Isso não quer dizer Boulez fosse ingênuo e preso a uma concepção passadista, nada mais longe disso. Sua obra não se limita ao serialismo total, como os ouvintes menos informados costumam pensar sobre sua música. O serialismo integral consiste nas adoções de “matrizes seriais”, à maneira das matrizes do dodecafonismo da Segunda Escola de Viena, para todos os elementos da música – isto é, além de séries de alturas, há séries de ritmos, timbres, dinâmicas, etc. Mas, apesar da fama, não é toda a obra de Boulez que se filia a essa visão, que aparece conspícua em peças como Explosante… fixe, e Le Marteau sans Maître. Ao longo de sua vasta carreira, apesar de não tão vasta produção, Boulez se apropriou de talvez todas as grandes descobertas musicais dos últimos sessenta anos.

Graças à enorme influência que a poesia de Mallarmé teve sobre seu pensamento, e também graças a toda uma corrente de pensamento musical, a sorte tem uma influência em sua obra. Decerto não falamos de extremos, como o caso de John Cage, mas peças como a Terceira sonata para piano (cuja composição se iniciou nos anos 50 e nunca foi completada, apesar do compositor ter dedicado muito tempo a ela) tem elementos estruturais aleatórios. Aliás, cabe a Pierre Boulez o batismo do termo “música aleatória”, em uma série de artigos sobre esse conceito.

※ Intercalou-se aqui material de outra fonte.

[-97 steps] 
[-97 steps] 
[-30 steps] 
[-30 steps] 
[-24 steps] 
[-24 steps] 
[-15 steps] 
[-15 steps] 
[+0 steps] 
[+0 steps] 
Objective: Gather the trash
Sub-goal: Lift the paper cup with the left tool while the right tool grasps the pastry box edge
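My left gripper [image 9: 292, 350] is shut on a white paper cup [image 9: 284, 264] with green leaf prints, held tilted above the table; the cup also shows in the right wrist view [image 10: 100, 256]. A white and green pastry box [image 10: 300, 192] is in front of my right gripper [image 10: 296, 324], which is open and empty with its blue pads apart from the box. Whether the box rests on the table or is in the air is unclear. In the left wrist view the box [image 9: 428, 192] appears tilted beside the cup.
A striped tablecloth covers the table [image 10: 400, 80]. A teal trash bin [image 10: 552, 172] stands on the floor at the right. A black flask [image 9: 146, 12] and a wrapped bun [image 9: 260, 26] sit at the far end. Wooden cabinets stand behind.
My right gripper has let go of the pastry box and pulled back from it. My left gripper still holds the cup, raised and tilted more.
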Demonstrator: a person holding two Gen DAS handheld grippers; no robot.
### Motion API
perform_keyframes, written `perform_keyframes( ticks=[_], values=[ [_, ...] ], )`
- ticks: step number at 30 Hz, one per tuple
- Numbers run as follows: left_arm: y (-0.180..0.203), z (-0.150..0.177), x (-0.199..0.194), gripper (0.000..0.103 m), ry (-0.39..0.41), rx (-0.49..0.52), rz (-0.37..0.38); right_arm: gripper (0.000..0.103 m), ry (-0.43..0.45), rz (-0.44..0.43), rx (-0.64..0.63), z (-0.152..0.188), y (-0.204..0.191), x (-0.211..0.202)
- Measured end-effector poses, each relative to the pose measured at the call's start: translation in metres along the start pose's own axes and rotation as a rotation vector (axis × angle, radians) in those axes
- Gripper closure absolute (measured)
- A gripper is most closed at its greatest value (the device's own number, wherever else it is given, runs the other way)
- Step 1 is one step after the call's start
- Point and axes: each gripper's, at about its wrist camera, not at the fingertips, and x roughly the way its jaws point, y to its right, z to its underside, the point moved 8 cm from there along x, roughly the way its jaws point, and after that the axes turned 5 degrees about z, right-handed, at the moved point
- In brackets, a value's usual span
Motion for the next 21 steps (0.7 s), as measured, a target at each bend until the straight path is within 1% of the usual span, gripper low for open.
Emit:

Derivada da mesma ideia, a noção da apresentação musical como um ritual, um evento único, foi constantemente trabalhada pelo compositor. Répons, obra já mais recente, foi um trabalho que explora, em parte, a aleatoriedade, em outra parte, a disposição dos músicos no espaço (basicamente a orquestra se encontra no centro e os solistas em círculo ao redor da plateia) e os choques de textura entre esses jogos sonoros.

Uma consequência dessas duas noções está no fato de que a música, como ficou bem claro para muitos compositores do pós-guerra, não é um elemento fechado e imutável. Do contrário, ela é incessantemente recriada a cada apresentação, em que o compositor não se comunica para um ouvinte isolado, mas sim para um grupo de pessoas que se predispôs a estar lá.

Curiosamente, a evolução da história da música se deu no contratempo dessas descobertas: pouco a pouco a música tornou-se, graças à gravação, cada vez mais fixa e seu contexto cada vez mais atomizado. A música hoje é muito menos aleatória e ritualística do que era nos anos 50. Cada vez menos ouve-se música coletivamente, feita na hora, e cada vez mais se consome música gravada, no isolamento não mais sequer de casa, mas de seus fones de ouvido.

Cada vez mais, nesse contexto de indústria cultural, o papel de compositores de vanguarda como Boulez se torna obsoleto, a ponto de nos perguntamos se haverá outro enfant terrible capaz de chocar com suas ideias e sua música o establishment musical. Temo que não, e uma mostra dessa crescente irrelevância está no fato de que até hoje o compositor é mais conhecido por suas obras de juventude, como a Segunda Sonata para piano, Pli selon Pli e Le Marteau sans Maître, a despeito de recentes composições mais refinadas, que lembram um Debussy pós-moderno, como a já citada Répons, e como Sur Incises e outras.

Tudo isso mostra que Boulez foi uma epítome do compositor do século XX, tanto por ter reunido diversos pensamentos e tendências, quanto por sua posição emblemática de pensador e divulgador. Com sua morte, podemos decretar o fim do modernismo musical.